So Life Moberg got her wish, she found herself at the forefront of events management, and, as I say, rather than
give up, she got cracking. She had hoped to find a better venue than the banqueting suite that overlooks the pitch at Stamford Bridge. But she struggled. So it's all going to take place here. The Wild World will be launched in a football stadium.

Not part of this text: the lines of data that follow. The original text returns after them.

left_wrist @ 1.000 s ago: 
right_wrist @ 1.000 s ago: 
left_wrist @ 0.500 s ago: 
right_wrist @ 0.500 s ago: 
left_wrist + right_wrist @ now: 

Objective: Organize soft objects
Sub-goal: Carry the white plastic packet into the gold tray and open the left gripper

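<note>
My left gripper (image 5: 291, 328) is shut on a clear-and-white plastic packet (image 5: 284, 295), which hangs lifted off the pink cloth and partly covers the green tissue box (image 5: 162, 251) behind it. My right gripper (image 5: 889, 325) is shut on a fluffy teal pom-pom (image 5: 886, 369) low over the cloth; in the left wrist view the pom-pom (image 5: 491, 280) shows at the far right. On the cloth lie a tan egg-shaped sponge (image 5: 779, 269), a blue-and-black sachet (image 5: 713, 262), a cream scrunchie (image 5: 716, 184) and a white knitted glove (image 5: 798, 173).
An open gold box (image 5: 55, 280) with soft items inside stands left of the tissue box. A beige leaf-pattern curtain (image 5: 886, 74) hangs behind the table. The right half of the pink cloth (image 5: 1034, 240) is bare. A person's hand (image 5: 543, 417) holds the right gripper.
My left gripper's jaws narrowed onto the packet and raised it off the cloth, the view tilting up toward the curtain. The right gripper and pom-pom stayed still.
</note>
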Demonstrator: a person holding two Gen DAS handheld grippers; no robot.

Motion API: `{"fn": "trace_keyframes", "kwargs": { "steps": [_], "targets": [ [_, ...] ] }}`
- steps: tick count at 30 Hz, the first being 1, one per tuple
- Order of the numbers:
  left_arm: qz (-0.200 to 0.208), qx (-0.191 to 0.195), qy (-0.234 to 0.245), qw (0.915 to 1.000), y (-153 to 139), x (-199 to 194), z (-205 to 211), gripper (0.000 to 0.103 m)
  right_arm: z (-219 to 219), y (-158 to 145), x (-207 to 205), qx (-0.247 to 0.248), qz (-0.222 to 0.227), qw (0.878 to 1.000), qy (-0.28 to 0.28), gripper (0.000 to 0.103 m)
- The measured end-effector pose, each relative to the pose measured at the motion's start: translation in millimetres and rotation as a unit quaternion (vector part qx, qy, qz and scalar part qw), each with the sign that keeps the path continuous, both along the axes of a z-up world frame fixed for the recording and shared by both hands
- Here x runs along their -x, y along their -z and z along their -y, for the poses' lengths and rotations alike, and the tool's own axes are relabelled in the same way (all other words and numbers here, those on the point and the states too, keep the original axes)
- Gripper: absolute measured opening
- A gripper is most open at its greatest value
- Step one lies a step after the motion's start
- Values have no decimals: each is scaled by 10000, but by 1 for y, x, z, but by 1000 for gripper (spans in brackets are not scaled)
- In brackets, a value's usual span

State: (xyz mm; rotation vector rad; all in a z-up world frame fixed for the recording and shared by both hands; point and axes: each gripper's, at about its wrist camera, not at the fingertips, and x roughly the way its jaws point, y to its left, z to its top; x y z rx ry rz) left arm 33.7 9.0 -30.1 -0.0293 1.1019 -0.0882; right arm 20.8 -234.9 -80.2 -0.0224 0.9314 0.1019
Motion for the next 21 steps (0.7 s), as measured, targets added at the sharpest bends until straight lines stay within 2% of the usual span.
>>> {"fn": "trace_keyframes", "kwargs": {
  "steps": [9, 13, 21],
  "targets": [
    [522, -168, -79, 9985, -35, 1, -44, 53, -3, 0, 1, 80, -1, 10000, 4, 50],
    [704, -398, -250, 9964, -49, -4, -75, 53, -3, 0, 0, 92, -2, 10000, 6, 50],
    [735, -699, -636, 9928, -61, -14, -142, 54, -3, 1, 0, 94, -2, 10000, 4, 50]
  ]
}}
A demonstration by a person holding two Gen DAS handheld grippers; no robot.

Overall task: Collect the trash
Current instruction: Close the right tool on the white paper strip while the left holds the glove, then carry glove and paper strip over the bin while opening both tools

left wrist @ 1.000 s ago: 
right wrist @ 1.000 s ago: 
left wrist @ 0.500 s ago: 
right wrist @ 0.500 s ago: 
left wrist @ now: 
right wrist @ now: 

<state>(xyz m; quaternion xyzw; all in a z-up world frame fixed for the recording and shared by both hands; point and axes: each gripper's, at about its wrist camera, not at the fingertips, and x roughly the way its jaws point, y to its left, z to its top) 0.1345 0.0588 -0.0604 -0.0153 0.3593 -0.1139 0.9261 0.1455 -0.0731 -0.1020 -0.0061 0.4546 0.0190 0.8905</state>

It's a large room, as long as the football pitch is wide. It's incredibly beige. The walls are beige and so is the carpet and the tablecloths. Even the chairs are covered in thick beige fabric. When the guests arrive, few will have ever seen such a beige place in all their lives. Only Life breaks up the beigeness. She's walking between the tables in a red silk dress. Her golden hair is tied back with a red ribbon. She looks beautiful. She has made a special effort. She straightens pieces of cutlery and rearranges some of the flowers that decorate each of the large circular tables. She climbs up onto the stage and nervously tests the microphone. ‘One two,' she says, flinching as her voice echoes loudly around the room. ‘One two, Wild World, testing.' Above her, a large banner reads ‘WELCOME TO THE WILD WORLD'. Getting down from the stage, Life checks the place names on the table nearest the front. Everything is in place. ‘Janek Freeman' next to ‘Joe Aspen' next to ‘Anka Kudolski' next to ‘Roger Hart' next to ‘Life'. Life picks up her own place name and stares at it, reading it in her head, over and over again. ‘Life.' ‘Life.'

Satisfied that the room is ready, she decides she ought to go and check on the photographers outside. She places her name card back onto the table. She turns towards the door to find ten straight and fashionable faces staring right at her. She recoils in shock. She even gasps. For a second she can't think straight at all and can't make sense of this group of people who must have entered and gathered
around her without making a sound. They stand, these people, closed-mouthed and with trendy, blinkless eyes, staring at her. They are dressed, all of them, in crisp and muscularly ironic fluorescent shellsuits. They're in their mid-twenties with dyed and challenging hair but Life doesn't recognise any of them. Eventually she's able to compose herself and construct an ingratiating smile. These people must be here to help. Thank God, thinks Life. She's about to say hello and offer them each her hand when she notices that some of these bright and shellsuited young people have started to smirk. They are eyeing Life's pretty red dress, the ribbon in her hair, the special effort she has made, and they are laughing.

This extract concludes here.